WHAT YOU HAVE TO DO →
The listing below holds a line with "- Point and" and a line with "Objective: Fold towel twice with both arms". Reproduce those two lines exactly, plus everything between them.

--- SUPPLIED MATERIAL Enclosed Below ---

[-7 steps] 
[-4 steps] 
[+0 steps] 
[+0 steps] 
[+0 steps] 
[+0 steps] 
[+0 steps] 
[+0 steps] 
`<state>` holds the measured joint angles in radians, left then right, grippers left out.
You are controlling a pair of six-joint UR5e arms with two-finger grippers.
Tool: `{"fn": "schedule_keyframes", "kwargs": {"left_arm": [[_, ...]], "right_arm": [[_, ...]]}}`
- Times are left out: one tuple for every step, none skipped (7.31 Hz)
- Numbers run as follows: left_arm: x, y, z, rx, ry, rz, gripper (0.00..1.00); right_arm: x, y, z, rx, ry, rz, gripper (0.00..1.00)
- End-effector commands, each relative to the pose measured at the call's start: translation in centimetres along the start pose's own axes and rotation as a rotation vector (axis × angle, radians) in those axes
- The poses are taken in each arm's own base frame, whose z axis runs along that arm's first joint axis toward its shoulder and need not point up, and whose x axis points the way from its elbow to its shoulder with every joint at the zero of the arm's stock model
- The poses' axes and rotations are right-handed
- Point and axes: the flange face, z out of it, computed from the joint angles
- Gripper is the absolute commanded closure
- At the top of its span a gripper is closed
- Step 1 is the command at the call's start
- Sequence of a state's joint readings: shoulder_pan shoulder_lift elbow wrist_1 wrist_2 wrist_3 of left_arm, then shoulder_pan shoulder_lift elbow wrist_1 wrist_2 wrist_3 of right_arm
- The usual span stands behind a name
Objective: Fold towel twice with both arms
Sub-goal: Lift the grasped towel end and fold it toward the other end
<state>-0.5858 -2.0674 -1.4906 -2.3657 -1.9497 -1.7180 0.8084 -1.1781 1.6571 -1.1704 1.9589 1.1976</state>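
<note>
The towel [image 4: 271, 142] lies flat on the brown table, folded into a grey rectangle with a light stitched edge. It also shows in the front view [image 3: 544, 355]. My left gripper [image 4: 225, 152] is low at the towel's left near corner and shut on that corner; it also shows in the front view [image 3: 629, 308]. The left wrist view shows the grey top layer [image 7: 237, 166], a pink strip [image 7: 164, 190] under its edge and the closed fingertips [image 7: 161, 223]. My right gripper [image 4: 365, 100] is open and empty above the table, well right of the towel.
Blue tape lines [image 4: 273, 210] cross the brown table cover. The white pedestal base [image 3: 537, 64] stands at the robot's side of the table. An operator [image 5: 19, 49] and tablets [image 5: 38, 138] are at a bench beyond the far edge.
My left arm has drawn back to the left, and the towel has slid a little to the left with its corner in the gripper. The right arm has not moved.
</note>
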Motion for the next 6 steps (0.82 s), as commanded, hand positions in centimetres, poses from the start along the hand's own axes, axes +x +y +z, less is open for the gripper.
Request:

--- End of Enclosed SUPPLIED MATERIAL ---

RESPONSE FOR THIS EXERCISE →
- Point and axes: the flange face, z out of it, computed from the joint angles
- Gripper is the absolute commanded closure
- At the top of its span a gripper is closed
- Step 1 is the command at the call's start
- Sequence of a state's joint readings: shoulder_pan shoulder_lift elbow wrist_1 wrist_2 wrist_3 of left_arm, then shoulder_pan shoulder_lift elbow wrist_1 wrist_2 wrist_3 of right_arm
- The usual span stands behind a name
Objective: Fold towel twice with both arms

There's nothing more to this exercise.